■ Available data:
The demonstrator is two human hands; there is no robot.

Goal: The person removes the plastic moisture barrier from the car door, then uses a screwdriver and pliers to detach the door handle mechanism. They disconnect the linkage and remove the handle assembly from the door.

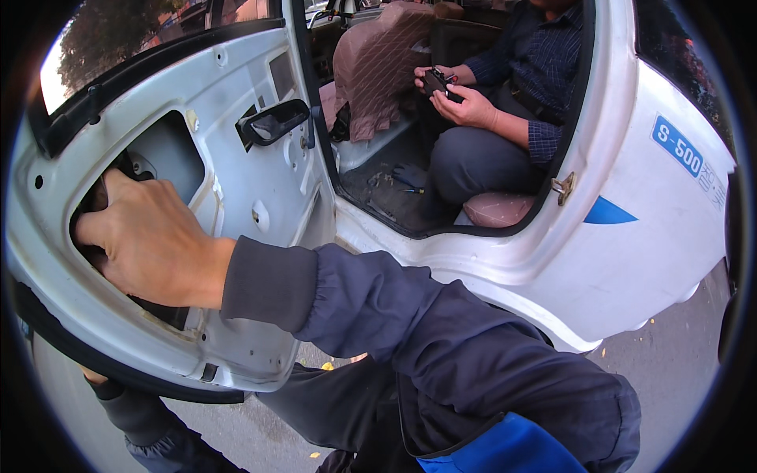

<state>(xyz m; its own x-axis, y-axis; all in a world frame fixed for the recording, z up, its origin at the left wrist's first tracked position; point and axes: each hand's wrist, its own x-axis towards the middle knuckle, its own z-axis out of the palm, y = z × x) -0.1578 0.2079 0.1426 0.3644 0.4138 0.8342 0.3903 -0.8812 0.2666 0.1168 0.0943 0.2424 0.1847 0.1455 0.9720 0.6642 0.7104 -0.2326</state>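
Note:
A white car door [244,71] stands open on the left, its inner metal bare of trim. My right hand [154,236] reaches across into a large cutout in it. Its fingers are bent and their tips vanish in the dark opening, so what they hold is hidden. Of my left hand [93,376], only a bit by the wrist shows below the door's lower edge; the door hides its fingers. A dark inner door handle [274,124] sits on the panel, above and to the right of my right hand.
In the doorway, a seated person [505,102] holds a small black part [438,81] in both hands. Behind the opening, a seat with a pinkish quilted cover [378,63] faces the dark car floor [371,181], where a glove [408,173] lies. A metal latch striker [563,188] juts from the doorframe.

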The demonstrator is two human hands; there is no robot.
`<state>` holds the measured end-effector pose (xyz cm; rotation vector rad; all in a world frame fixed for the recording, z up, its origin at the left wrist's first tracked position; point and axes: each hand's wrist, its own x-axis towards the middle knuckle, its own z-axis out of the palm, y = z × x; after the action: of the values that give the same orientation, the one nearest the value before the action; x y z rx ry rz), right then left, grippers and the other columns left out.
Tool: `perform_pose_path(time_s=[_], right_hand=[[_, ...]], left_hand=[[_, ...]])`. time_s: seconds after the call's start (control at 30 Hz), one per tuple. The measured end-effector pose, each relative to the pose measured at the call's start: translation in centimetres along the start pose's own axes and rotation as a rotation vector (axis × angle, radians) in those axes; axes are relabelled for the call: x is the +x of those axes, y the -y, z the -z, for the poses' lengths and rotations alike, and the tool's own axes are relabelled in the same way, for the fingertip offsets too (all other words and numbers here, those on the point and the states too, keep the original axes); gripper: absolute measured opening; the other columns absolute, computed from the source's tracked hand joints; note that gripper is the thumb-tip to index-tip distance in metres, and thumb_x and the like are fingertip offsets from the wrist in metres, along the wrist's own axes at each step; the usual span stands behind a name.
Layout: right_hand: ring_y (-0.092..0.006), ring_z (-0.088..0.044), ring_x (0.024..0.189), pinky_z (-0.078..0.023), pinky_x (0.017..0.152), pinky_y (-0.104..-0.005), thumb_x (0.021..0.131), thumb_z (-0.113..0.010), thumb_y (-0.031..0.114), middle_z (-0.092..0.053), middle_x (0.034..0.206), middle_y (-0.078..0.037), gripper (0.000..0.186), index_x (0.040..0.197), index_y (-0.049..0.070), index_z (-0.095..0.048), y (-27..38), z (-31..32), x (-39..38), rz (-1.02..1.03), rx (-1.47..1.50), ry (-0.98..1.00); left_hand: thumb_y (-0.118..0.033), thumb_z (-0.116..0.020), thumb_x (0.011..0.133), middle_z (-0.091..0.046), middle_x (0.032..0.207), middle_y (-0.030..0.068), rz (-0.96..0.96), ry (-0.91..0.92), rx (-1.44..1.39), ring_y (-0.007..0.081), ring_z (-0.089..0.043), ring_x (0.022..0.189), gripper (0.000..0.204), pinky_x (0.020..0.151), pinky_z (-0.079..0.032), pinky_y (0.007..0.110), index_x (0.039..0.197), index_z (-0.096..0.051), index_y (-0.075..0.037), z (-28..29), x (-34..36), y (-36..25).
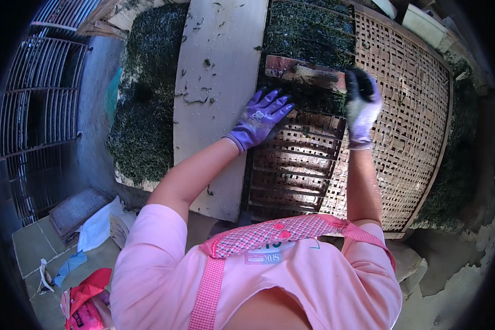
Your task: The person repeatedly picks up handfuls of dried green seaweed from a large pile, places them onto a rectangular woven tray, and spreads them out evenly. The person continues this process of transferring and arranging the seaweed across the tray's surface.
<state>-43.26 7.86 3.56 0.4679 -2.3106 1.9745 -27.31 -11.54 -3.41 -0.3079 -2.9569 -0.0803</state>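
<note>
Two gloved hands: left hand (260, 116) flat, released, on the frame (291, 165); right hand (361, 104) grasping a scraper (305, 73) (wooden).

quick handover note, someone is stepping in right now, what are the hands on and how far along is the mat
Left hand, purple glove: flat, fingers spread at the edge of the dark green layer on the slatted frame.
Right hand, glove: shut on the end of a flat wooden board lying across the layer.
Done: far part of the frame is covered.
Left: the near slats are bare, over the woven bamboo mat.
</note>
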Motion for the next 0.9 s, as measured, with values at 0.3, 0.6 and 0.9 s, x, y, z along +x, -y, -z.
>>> perform_pose_path(time_s=[0.3, 0.6, 0.9], right_hand=[[-0.0316, -0.059, 0.097, -0.049, 0.081, -0.0422, 0.077, -0.072, 0.023, -0.065, 0.103, -0.01, 0.028, 0.104, 0.015, -0.069, -2.2, 0.0, -0.8, 0.38, -0.61, 0.489], [-0.0343, -0.061, 0.098, -0.049, 0.086, -0.0419, 0.081, -0.068, 0.015, -0.064, 0.11, -0.015, 0.031, 0.11, 0.006, -0.065, -2.5, -2.9, -5.7, 0.417, -0.718, 0.282], [-0.0384, -0.046, 0.126, -0.032, 0.107, -0.0558, 0.079, -0.068, 0.029, -0.051, 0.133, -0.022, 0.058, 0.128, 0.003, -0.051, 2.0, -21.5, -32.5, 0.629, -0.698, 0.681]], left_hand=[[-0.023, -0.059, 0.089, -0.05, 0.131, 0.0162, 0.56, -0.712, -0.309, 0.0365, -0.044, 0.124, 0.036, 0.107, -0.03, 0.05, 0.122, -0.056, -0.009, -0.1, 0.4, -0.3], [-0.023, -0.057, 0.08, -0.056, 0.112, 0.005, 0.262, -0.393, -0.255, 0.0275, -0.047, 0.113, 0.021, 0.101, -0.033, 0.044, 0.101, -0.063, -0.024, -0.1, 0.6, 0.8], [-0.017, -0.058, 0.082, -0.058, 0.124, 0.0109, 0.391, -0.422, -0.61, 0.027, -0.048, 0.126, 0.036, 0.111, -0.031, 0.046, 0.118, -0.062, -0.012, 1.4, -28.0, 5.3]])
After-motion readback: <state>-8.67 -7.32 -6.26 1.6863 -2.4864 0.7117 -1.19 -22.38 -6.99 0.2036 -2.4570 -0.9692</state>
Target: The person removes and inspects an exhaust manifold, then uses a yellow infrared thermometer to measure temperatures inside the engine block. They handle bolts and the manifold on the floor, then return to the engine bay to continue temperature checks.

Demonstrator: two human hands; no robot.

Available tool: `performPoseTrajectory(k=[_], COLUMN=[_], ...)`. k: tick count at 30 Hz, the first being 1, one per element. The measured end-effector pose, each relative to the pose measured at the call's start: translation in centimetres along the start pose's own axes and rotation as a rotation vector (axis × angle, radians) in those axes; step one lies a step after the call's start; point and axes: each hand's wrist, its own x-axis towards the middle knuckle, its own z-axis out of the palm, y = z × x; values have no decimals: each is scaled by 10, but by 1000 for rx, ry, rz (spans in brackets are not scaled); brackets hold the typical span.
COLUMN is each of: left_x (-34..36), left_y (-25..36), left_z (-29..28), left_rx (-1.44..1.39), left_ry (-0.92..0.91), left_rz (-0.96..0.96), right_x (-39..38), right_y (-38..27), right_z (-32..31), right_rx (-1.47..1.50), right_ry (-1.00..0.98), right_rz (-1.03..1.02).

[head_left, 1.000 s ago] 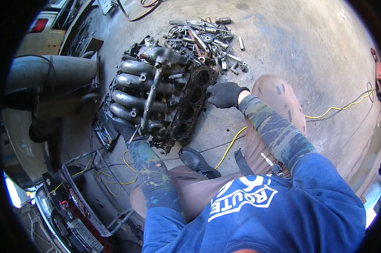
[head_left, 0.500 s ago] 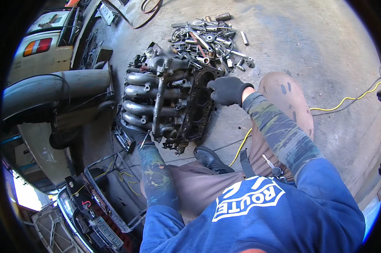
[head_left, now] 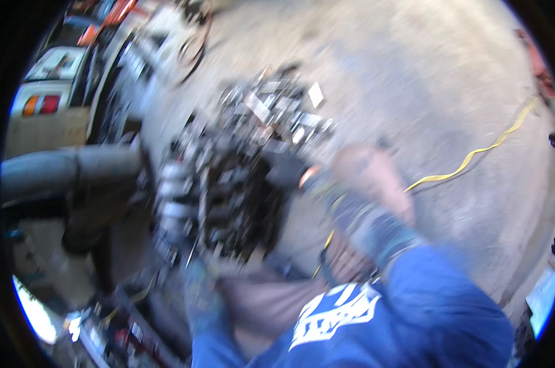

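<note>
An engine block with a silver intake manifold [head_left: 178, 190] stands on the floor in front of me, smeared by motion. My right hand [head_left: 283, 168], in a dark glove, is against or just over the block's dark right side [head_left: 256, 202]; blur hides its fingers. Low at the left end of the manifold is my left hand [head_left: 178, 245], also gloved, its fingers lost behind the casting and in blur. A thin pale rod [head_left: 192, 250] shows beside that wrist; whether the hand grips it I cannot tell.
A heap of wrenches, sockets and other metal tools [head_left: 268, 104] lies just beyond the engine. A large grey pipe [head_left: 69, 172] juts in from the left. A yellow cord [head_left: 455, 170] crosses the concrete at right. Vehicle parts [head_left: 124, 325] crowd the lower left.
The whole view has swung and blurred; the engine, tools and both arms now appear lower and farther left. My right hand stays by the block's right side, my left at the manifold's lower end.
</note>
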Motion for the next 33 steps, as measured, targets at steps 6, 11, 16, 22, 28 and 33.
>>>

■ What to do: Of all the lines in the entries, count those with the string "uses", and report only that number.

■ Answer section: 2